## What you need to do
When you reach the line in the data below that contains "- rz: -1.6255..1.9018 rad", please start repeating lines exactly, and stop after the line that contains "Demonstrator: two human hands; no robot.", repeating nothing else.

- - - - -

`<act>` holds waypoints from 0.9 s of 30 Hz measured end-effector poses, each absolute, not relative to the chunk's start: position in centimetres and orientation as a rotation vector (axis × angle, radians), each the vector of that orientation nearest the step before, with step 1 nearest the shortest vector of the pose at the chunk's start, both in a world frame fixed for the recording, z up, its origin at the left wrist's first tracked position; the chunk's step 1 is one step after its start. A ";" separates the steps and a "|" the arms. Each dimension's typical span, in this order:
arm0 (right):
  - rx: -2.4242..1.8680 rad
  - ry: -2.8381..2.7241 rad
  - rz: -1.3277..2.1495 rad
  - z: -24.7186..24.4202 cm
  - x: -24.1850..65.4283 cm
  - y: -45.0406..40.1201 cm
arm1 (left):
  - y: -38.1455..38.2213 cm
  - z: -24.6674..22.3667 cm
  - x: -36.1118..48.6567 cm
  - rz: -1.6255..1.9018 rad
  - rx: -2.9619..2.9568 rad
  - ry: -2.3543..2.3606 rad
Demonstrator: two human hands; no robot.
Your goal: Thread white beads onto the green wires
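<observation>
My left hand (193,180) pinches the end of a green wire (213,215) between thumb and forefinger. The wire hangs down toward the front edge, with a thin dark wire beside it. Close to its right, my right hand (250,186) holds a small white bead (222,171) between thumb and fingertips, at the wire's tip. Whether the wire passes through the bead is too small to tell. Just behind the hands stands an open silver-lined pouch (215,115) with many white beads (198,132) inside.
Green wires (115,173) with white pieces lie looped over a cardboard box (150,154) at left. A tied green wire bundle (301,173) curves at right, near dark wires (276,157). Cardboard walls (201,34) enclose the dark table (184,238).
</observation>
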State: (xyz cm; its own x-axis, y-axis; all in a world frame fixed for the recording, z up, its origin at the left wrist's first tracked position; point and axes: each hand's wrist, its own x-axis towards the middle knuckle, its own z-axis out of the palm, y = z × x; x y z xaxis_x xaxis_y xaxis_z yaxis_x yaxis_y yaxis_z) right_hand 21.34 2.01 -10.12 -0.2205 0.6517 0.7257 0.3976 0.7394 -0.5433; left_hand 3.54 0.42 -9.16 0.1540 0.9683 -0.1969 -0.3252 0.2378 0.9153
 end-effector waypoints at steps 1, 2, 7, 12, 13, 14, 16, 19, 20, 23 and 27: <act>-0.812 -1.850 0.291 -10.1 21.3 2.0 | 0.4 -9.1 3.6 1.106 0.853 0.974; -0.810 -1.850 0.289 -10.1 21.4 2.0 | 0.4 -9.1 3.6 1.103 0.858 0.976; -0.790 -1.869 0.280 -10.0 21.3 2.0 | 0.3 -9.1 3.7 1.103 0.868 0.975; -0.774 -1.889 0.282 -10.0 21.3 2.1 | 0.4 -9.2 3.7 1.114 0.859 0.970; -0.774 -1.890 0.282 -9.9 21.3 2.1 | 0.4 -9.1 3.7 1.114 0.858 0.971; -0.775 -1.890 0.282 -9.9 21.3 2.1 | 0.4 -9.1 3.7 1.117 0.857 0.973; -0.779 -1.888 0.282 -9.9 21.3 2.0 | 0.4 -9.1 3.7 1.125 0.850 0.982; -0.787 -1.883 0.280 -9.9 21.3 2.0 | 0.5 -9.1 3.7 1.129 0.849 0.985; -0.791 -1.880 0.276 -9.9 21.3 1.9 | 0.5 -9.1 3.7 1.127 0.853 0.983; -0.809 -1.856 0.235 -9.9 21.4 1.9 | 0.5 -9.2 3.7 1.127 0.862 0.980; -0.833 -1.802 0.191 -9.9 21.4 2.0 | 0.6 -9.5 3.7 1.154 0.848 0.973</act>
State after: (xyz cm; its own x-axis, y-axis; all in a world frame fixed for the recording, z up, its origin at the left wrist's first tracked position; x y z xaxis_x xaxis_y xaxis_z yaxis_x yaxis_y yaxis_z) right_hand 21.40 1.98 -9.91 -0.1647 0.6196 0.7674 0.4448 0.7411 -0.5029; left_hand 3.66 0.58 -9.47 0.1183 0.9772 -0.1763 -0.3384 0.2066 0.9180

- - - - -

## Reply to the exercise
  - rz: -1.6255..1.9018 rad
  - rx: -2.9619..2.9568 rad
  - ry: -2.3543..2.3606 rad
Demonstrator: two human hands; no robot.

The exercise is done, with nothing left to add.